Hak dan kewajiban setiap warga Negara Indonesia untuk mendapat pendidikan telah dicantumkan dalam UUD 1945. Pasal 31 ayat (1) 'Setiap warga negara berhak mendapat pendidikan'. (2) 'Setiap warga negara wajib mengikuti pendidikan dasar dan pemerintah wajib membiayainya'. Namun kenyataannya, untuk mendapatkan pendidikan, biayanya sangat mahal. Biaya pendidikan di Univeritas Sanata Dharma bisa menjadi contoh konkritnya. Untuk dapat masuk prodi Sastra Inggris, Farmasi, dan Teknik Informatika di Sanata Dharma, DPP yang harus dilunasi lebih dari 20 juta rupiah. Biaya kuliah per SKS angkatan 2009 untuk Sastra Inggris dan TI Rp 136.000,- sedang Farmasi Rp 155.000,-. Sehingga bisa jadi, ada calon mahasiswa yang berprestasi dalam akademis namun kurang secara finansial, tidak dapat menimba ilmu di Universitas Sanata Dharma. Begitulah sistem pendidikan yang “populer” di Indonesia ini.

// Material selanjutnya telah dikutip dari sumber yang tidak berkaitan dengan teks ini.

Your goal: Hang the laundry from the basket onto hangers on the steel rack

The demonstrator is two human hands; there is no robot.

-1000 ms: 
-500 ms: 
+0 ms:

Jika pendidikan adalah proses pemanusiaan untuk membebaskan dan menyadarkan, apakah pendidikan yang kita dijalani sudah benar-benar “mendidik”? Atau pendidikan yang kita dijalani hanya memberikan pelatihan-pelatihan sebagai calon tenaga kerja baru? Mahasiswa yang belasan tahun –atau bahkan lebih- menjadi peserta didik sudahkah menyadari tentang arti pendidikan? Apakah sudah disadari bahwa pendidikan itu seharusnya bebas dari segala bentuk pemerasan? Sadarkah bahwa pendidikan sekarang ini begitu membelenggu? Bukankah biaya sekolah yang mahal merupakan wujud dari penyimpangan esensi pendidikan itu sendiri?
Jika pendidikan tetap berada di jalur yang salah, mau jadi apa bangsa Indonesia? Jika pendidikan hanya dapat dirasakan oleh kelas menengah ke atas karena biayanya yang terus meninggi dan tidak diimbangi pendapatan masyarakat secara luas, apakah patut negara ini disebut negara merdeka? Lantas kapan masyarakat Indonesia bisa merdeka seutuhnya? Nah mahasiswa, kapan akan sadar dan mulai bergerak untuk mengubah sistem yang salah ini?